• [DATA BLOCK]:
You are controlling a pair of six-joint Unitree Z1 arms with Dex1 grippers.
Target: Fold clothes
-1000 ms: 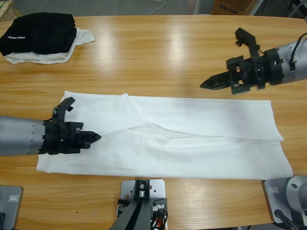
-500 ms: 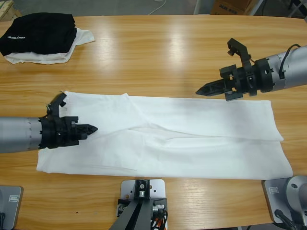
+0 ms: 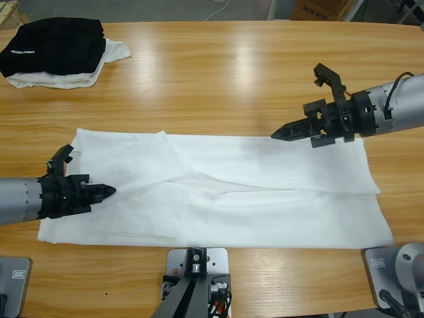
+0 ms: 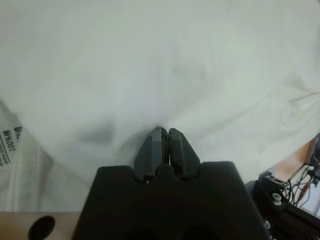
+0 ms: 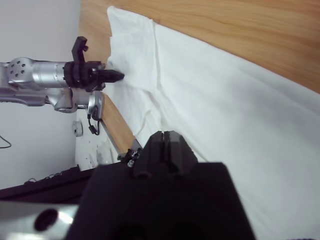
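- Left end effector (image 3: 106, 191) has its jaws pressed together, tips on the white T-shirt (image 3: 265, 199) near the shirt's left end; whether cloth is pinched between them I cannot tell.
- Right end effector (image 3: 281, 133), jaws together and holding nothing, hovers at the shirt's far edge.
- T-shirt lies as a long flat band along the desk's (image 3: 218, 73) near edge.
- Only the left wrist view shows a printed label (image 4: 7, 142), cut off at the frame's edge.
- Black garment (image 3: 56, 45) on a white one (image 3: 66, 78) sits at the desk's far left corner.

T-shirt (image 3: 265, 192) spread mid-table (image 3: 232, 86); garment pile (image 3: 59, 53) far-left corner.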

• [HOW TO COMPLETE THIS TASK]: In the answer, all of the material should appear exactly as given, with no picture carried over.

• [RESPONSE TO THIS TASK]:
You are controlling a pair of six-joint Unitree Z1 arms with Dex1 grippers.
Target: Fold clothes
-1000 ms: 
-500 ms: 
+0 ms: 
+0 ms: 
+0 ms: 
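- Left end effector (image 3: 106, 191) has its jaws pressed together, tips on the white T-shirt (image 3: 265, 199) near the shirt's left end; whether cloth is pinched between them I cannot tell.
- Right end effector (image 3: 281, 133), jaws together and holding nothing, hovers at the shirt's far edge.
- T-shirt lies as a long flat band along the desk's (image 3: 218, 73) near edge.
- Only the left wrist view shows a printed label (image 4: 7, 142), cut off at the frame's edge.
- Black garment (image 3: 56, 45) on a white one (image 3: 66, 78) sits at the desk's far left corner.

T-shirt (image 3: 265, 192) spread mid-table (image 3: 232, 86); garment pile (image 3: 59, 53) far-left corner.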

The response to this exercise is finished.